**TASK TO CARRY OUT**.
A word-for-word copy of the listing that follows is required.
● ● ● ●
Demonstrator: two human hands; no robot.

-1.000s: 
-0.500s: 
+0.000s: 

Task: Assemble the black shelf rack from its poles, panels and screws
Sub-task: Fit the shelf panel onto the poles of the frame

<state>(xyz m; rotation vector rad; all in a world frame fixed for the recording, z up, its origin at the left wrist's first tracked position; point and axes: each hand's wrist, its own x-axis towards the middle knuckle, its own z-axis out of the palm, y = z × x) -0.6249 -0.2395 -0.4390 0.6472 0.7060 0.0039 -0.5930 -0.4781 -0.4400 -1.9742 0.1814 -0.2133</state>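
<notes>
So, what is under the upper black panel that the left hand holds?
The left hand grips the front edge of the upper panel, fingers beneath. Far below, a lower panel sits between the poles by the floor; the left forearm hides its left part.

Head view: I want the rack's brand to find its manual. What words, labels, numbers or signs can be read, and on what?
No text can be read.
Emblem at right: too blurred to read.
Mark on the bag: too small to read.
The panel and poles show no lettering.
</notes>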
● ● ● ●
**ANSWER SPACE**.
Demonstrator: two human hands; no robot.

-1.000s: 
-0.500s: 
+0.000s: 

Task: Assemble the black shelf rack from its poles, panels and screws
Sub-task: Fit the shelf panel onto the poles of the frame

<state>(xyz m; rotation vector rad; all in a world frame fixed for the recording, z up, its origin at the left wrist's first tracked position; point and axes: each hand's wrist, its own x-axis towards the middle knuckle, its own z-axis out of the palm, y = z × x) -0.6249 -0.2395 -0.4390 0.6472 0.7060 0.0039 -0.5930 -0.4781 -0.4400 -1.9742 0.1814 -0.2133</state>
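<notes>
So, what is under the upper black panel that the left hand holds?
The left hand grips the front edge of the upper panel, fingers beneath. Far below, a lower panel sits between the poles by the floor; the left forearm hides its left part.

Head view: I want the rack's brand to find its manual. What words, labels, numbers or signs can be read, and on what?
No text can be read.
Emblem at right: too blurred to read.
Mark on the bag: too small to read.
The panel and poles show no lettering.
</notes>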

The exercise has been answered completely.